En revanche, alors que moins de 9 % des demandeurs d’emploi retrouvent un emploi grâce à Pôle emploi, l’occasion de réaliser des économies sur le financement de Pôle emploi est une nouvelle fois manquée. L’enjeu demeure pourtant considérable: les cotisations du secteur privé qui financent Pôle emploi représentent plus de 3 milliards d’euros chaque année. Depuis 2009, les effectifs de Pôle emploi ont crû de 45.300 à 54.000 agents. Le réflexe des pouvoirs publics est toujours de relever les effectifs et d’augmenter les moyens. Une fois encore, le gouvernement souhaite recruter 1 000 nouveaux conseillers (soit un coût oscillant entre 30 et 40 millions d’euros) et former 3 000 «conseillers Pôle emploi à l’accompagnement» d’ici à l’été 2020. Un choix d’autant plus curieux que, pour accompagner les travailleurs précaires, le gouvernement semble avouer que Pôle emploi a atteint ses limites. Leur accompagnement sera en effet confié par Pôle emploi à des opérateurs privés. Pourquoi ne pas avoir été plus loin et ne pas avoir privatisé la mission de placement de tous les demandeurs d’emploi? En Australie, l’indemnisation des chômeurs et le suivi administratif des dossiers sont restés dans le giron public mais le placement des chômeurs a été attribué à des structures privées spécialisées et pour la plupart non lucratives.

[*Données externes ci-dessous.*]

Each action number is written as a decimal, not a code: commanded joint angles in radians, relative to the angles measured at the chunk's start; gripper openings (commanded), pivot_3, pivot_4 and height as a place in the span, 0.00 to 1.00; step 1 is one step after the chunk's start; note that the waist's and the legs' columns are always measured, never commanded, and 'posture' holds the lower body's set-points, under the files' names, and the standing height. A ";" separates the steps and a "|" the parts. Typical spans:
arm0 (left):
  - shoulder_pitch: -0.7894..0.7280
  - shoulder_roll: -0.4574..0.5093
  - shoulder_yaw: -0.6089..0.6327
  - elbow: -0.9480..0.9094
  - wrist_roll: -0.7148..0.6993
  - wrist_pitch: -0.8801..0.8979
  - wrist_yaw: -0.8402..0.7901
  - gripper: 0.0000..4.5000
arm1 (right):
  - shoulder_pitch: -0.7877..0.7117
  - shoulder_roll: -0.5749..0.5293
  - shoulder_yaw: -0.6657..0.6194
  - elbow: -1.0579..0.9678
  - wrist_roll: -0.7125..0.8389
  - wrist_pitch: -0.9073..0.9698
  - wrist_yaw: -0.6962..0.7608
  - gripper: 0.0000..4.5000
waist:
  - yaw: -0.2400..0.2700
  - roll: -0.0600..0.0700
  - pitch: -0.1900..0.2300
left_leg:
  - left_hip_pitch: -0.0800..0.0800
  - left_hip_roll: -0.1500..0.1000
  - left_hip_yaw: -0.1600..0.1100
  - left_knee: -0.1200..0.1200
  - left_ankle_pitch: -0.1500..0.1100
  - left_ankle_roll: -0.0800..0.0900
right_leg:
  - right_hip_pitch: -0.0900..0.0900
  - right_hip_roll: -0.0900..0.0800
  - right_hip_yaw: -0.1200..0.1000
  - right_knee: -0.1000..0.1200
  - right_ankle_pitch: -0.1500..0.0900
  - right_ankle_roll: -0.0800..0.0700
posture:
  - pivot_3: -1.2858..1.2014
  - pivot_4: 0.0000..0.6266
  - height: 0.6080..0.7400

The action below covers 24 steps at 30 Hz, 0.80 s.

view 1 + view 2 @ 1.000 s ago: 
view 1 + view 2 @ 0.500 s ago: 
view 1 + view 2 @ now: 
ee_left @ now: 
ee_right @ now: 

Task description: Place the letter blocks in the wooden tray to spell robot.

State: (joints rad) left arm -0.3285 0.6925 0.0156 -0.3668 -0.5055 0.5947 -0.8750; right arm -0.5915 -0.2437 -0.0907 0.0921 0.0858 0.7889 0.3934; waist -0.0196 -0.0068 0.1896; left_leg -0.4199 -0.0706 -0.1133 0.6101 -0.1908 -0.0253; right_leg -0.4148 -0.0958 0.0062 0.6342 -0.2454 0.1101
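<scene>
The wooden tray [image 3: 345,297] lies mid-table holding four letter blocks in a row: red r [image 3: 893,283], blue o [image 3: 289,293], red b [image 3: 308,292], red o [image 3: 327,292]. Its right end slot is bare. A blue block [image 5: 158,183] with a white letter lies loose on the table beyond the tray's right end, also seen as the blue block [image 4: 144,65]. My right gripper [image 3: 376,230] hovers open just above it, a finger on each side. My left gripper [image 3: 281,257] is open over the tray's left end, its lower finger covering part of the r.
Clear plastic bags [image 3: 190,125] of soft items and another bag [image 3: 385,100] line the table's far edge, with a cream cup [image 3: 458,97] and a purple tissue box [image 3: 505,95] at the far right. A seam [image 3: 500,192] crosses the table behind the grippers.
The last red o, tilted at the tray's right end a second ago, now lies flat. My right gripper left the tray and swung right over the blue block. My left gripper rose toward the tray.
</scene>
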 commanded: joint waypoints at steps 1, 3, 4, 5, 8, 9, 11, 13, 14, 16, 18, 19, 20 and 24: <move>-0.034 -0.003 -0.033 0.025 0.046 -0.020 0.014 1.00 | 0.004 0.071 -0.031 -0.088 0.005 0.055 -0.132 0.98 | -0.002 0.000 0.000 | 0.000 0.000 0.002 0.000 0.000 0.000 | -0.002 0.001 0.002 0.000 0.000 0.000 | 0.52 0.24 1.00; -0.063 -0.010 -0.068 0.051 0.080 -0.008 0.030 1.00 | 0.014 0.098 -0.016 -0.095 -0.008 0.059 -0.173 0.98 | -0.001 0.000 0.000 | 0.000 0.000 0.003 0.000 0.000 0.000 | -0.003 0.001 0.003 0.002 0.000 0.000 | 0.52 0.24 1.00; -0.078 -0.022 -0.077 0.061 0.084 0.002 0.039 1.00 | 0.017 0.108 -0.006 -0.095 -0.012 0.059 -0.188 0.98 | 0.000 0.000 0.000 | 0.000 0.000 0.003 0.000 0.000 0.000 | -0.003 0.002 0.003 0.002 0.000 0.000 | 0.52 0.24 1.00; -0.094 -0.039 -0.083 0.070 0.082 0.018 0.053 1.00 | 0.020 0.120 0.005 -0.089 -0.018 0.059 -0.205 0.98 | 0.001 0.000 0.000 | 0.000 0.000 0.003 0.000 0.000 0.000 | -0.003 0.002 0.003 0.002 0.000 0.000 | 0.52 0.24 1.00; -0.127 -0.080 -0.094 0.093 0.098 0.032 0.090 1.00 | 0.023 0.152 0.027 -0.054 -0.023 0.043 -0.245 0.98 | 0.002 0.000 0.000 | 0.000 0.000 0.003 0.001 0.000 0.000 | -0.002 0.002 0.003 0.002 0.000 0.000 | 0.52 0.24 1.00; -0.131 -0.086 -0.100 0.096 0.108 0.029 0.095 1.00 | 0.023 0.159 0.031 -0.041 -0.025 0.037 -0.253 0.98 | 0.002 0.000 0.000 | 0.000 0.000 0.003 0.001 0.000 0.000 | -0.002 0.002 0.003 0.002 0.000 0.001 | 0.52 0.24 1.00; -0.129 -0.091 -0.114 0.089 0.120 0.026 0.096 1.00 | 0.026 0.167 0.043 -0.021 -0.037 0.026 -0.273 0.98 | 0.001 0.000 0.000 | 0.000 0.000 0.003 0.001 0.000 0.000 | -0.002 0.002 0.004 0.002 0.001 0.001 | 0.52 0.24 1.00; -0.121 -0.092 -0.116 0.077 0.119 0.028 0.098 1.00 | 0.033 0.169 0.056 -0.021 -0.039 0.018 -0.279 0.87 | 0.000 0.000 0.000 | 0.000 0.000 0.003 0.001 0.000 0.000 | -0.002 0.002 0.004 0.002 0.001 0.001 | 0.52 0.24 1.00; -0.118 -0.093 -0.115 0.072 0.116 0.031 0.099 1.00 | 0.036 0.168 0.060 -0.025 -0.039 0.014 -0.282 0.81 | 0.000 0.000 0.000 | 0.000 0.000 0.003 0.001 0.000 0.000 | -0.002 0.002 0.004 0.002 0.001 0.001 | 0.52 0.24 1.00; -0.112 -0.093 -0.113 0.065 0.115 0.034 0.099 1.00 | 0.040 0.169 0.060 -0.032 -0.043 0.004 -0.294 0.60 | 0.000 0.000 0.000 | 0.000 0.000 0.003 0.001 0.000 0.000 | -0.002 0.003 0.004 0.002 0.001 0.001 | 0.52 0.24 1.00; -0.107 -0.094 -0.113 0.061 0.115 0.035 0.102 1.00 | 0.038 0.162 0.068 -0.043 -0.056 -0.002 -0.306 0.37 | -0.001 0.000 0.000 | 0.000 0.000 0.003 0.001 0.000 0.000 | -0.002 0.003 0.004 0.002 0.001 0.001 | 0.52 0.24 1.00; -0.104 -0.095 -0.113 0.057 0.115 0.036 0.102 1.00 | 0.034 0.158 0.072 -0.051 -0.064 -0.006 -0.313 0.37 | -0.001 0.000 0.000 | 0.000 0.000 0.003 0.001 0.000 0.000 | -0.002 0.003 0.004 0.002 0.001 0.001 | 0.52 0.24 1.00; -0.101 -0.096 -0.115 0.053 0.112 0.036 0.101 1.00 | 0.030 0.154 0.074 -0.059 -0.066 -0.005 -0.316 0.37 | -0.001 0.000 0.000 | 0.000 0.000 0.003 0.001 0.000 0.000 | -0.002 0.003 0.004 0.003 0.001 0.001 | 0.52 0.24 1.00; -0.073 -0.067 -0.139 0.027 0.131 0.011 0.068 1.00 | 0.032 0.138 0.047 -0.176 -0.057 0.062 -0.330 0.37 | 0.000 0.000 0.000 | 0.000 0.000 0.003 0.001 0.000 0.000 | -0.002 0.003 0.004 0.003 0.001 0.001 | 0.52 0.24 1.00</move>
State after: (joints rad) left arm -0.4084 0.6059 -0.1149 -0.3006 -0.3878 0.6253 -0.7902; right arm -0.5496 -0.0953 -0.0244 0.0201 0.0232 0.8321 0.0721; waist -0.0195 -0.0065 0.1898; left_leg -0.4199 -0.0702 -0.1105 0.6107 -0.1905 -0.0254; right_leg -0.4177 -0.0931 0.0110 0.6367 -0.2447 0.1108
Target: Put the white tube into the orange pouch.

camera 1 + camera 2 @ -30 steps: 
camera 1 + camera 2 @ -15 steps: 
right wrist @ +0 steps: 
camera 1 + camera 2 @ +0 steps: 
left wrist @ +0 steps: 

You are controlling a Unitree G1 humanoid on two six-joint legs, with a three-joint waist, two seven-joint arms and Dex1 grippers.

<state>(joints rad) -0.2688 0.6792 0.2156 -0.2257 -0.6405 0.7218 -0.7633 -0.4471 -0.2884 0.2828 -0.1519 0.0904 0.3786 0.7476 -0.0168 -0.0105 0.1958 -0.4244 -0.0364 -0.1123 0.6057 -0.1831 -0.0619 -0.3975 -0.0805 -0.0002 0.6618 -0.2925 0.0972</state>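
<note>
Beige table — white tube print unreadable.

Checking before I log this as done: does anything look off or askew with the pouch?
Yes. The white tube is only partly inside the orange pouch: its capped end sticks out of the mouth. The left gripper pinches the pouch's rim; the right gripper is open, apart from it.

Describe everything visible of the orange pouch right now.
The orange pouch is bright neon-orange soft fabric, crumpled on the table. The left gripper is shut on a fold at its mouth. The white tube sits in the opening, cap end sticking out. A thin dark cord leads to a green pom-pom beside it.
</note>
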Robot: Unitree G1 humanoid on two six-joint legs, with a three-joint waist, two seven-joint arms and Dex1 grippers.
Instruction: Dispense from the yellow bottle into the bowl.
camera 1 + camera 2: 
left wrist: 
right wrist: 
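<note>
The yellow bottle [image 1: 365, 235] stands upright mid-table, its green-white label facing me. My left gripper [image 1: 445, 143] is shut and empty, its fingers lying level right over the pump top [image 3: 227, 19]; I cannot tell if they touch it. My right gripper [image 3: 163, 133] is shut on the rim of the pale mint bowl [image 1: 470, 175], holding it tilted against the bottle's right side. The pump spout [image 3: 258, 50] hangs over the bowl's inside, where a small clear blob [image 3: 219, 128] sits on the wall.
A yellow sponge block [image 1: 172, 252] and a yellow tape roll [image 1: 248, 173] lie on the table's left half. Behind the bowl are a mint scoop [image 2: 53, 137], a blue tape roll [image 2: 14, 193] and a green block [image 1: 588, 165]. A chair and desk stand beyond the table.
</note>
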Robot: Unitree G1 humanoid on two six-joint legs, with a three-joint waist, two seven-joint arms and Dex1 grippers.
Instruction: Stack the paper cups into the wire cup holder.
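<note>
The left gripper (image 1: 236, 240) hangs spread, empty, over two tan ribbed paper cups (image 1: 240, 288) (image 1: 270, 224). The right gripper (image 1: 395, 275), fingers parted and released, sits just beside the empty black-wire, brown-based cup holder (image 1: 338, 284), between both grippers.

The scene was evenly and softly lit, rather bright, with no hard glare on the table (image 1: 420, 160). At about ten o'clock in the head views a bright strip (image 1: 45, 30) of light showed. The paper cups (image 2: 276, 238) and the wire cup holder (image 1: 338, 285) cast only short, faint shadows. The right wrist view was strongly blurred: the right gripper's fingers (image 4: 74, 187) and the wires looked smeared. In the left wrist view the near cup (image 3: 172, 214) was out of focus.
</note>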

Enfin, pour lutter contre l’enchaînement des CDD ou des missions d’intérim, un système de bonus-malus (faisant varier la cotisation employeur de 3 % à 5 % de la masse salariale) pour les entreprises de plus de 11 salariés sera mis en place «dans les sept secteurs où les entreprises abusent des contrats précaires». Mais pourquoi l’agroalimentaire et l’hôtellerie-restauration sont-ils concernés tandis que le médico-social, un des secteurs les plus consommateurs de contrats très courts, est maintenu à l’écart de ce dispositif de bonus-malus? Serait-ce parce que le médico-social est financé par des fonds et des subventions publics et que les gestionnaires publics ne veulent pas s’appliquer à eux-mêmes les contraintes qu’ils imposent au secteur privé et refusent de grever leurs finances? Faut-il rappeler qu’il y a plus de CDD en proportion dans le secteur public (17 %) que dans le secteur privé (8 %)? Nous sommes là face à une rupture d’égalité. Et qui va calculer le taux employeur auquel les entreprises des sept secteurs concernés vont être soumises?

La Fondation iFrap avait chiffré à 4 milliards les économies possibles sur les dépenses de chômage en calculant le taux d’indemnisation, non plus sur le salaire brut, mais sur le salaire net. Une réforme efficace et équitable pour tous conservant un taux de remplacement haut entre 70 %, pour les plus faibles rémunérations, et 50 %, pour les plus hautes rémunérations. Regrettons que cette solution simple n’ait pas été choisie par le gouvernement.

Cette tribune a été publiée dans le journal Le Figaro, le jeudi 20 juin 2019.